Burada Fransız Devrimi’nin tarihi yirmi birinci yüzyıl için anlatılıyor aslında. Geçen yüzyıl, dünya genelinde, hükümetleri ve tüm imparatorlukları yıkan, yeni rejimler tesis eden, direnişin fitilini ateşleyen, Fransız Devrimi tarihçilerine bu devrimi kendi dönemlerinin bakış açılarıyla görmeleri konusunda ilham veren devrimci kurtuluş mücadelelerine tanıklık etti. Bu mücadeleler, devrimin köklerini, halk hareketliliğinin niteliğini, radikalleşmenin ve direnişin teröre nasıl yol açtığını sorguladılar. Buna karşılık, içinde olduğumuz yüzyıl, temsili hükümetlere, herkese adalet fikrine ve sosyal refaha tüm dünya genelinde karşı koyan otoriterizmdeki yükselişe tanıklık ediyor. Bu dönemde sıradan insanlar, dişleriyle tırnaklarıyla, temel hakları ve ihtiyaçları için mücadele ediyorlar.[5]
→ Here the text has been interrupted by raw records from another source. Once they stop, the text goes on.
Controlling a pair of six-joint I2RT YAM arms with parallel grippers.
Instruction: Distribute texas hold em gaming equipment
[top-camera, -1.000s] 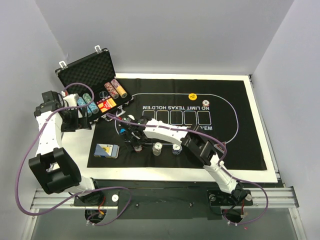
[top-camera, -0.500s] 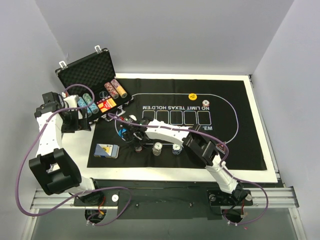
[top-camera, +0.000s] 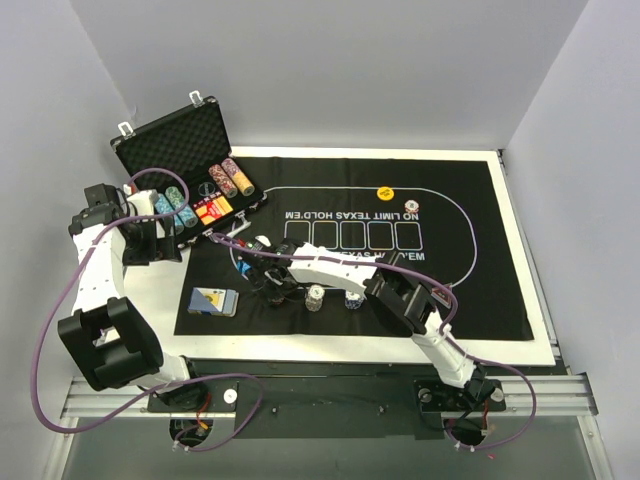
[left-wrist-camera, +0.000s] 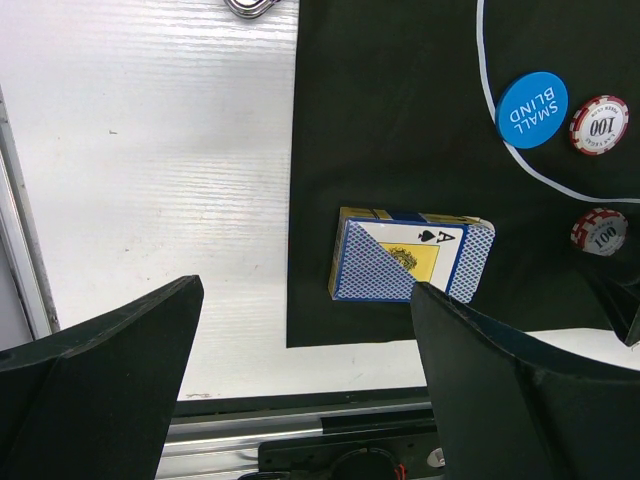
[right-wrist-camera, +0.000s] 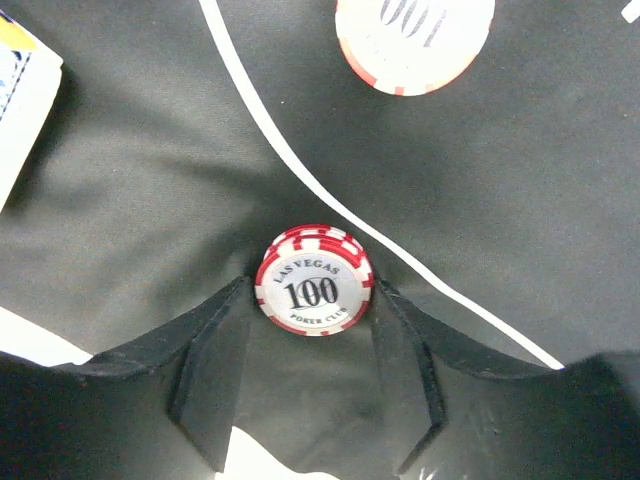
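Right gripper (right-wrist-camera: 312, 288), jaws closed against both sides of a red-and-white "100" chip stack (right-wrist-camera: 313, 295) standing on the mat (right-wrist-camera: 150, 180) just beside its white line; left gripper (left-wrist-camera: 305, 290), jaws wide apart and empty; card deck (left-wrist-camera: 410, 260) lying at the mat's edge.

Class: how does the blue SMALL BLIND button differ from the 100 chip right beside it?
The SMALL BLIND button is plain blue; the 100 chip has a white face and red-striped rim. The button bears words, the chip a number. The button looks wider. Both are round, flat on the black mat.
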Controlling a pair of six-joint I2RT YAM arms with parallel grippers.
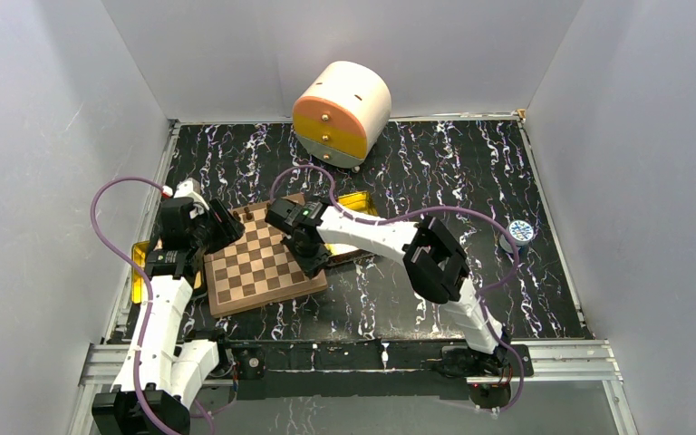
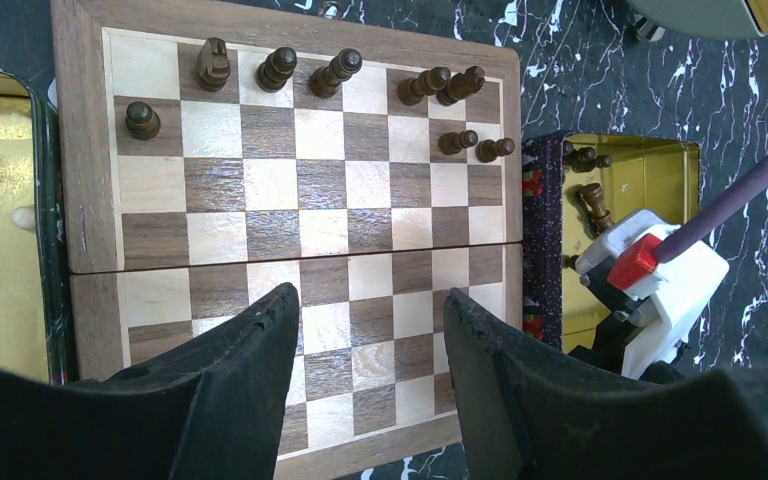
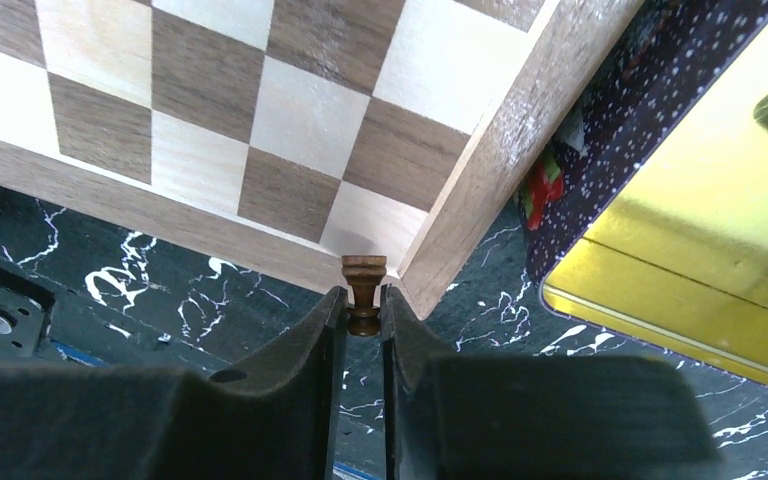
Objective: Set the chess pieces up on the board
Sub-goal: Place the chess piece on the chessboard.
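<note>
While left end effector [image 2: 370,302] gapes empty, right end effector [image 3: 362,305] pinches a piece [image 3: 364,270] at the board [image 3: 482,170] corner.

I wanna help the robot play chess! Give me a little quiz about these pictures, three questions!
1. True or false: the right claw pinches a chess piece near a corner of the board.
2. Pick one: the left claw is A) open and empty, B) shut on a pawn, C) out of sight.
3. Fill the gap: the spare pieces lie in a shiny ___ tin.

Key: 1 true. 2 A. 3 gold.
</note>
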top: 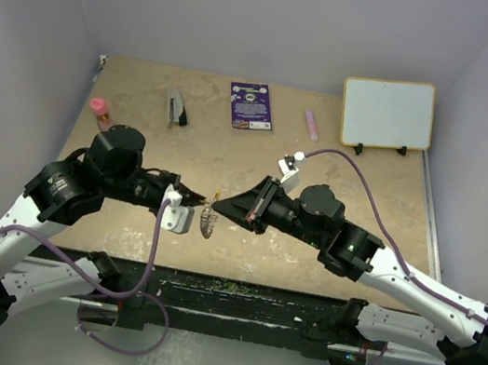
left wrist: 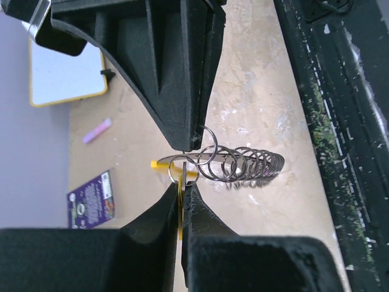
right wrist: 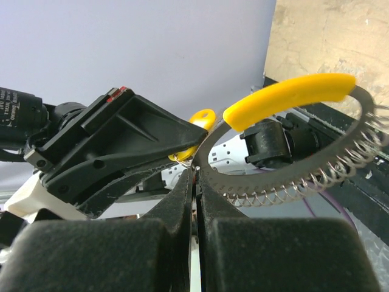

Bugün Fransız Devrimi’nin nasıl sona erdiğini, devrimdeki hareketliliği ve onun köklerinden nasıl uzaklaştığını sorgulama vaktidir. Direktuvar’ın eşitlik, özgürlük ve kardeşlikle ilgili devrimci vaatlere yönelik saldırısı ve en nihayetinde temsilî demokrasinin temellerini yıkmış olması, bize bir yandan da Fransa’nın sadece dünyadaki ilk demokratik cumhuriyeti kurmadığını öğretiyor. Fransa, aynı zamanda karşımızda, demokrasinin hassas niteliğine işaret eden, bir cumhuriyetin kendi içinden nasıl çökertilebileceğine dair, erken gelişmiş bir örnek olarak duruyor. Direktuvar’ı Eşitler davası ışığında değerlendirmek, Bastille Hapishanesi’nin halk tarafından göz alıcı bir müdahaleyle yıkılmasından tam on yıl sonra, Fransa’nın ilk cumhuriyetinin at sırtında sağa sola emirler yağdıran bir generalin eline nasıl düştüğünü, o pek kıymet verilmeyen çöküşü konusunda bize çok şey öğretiyor.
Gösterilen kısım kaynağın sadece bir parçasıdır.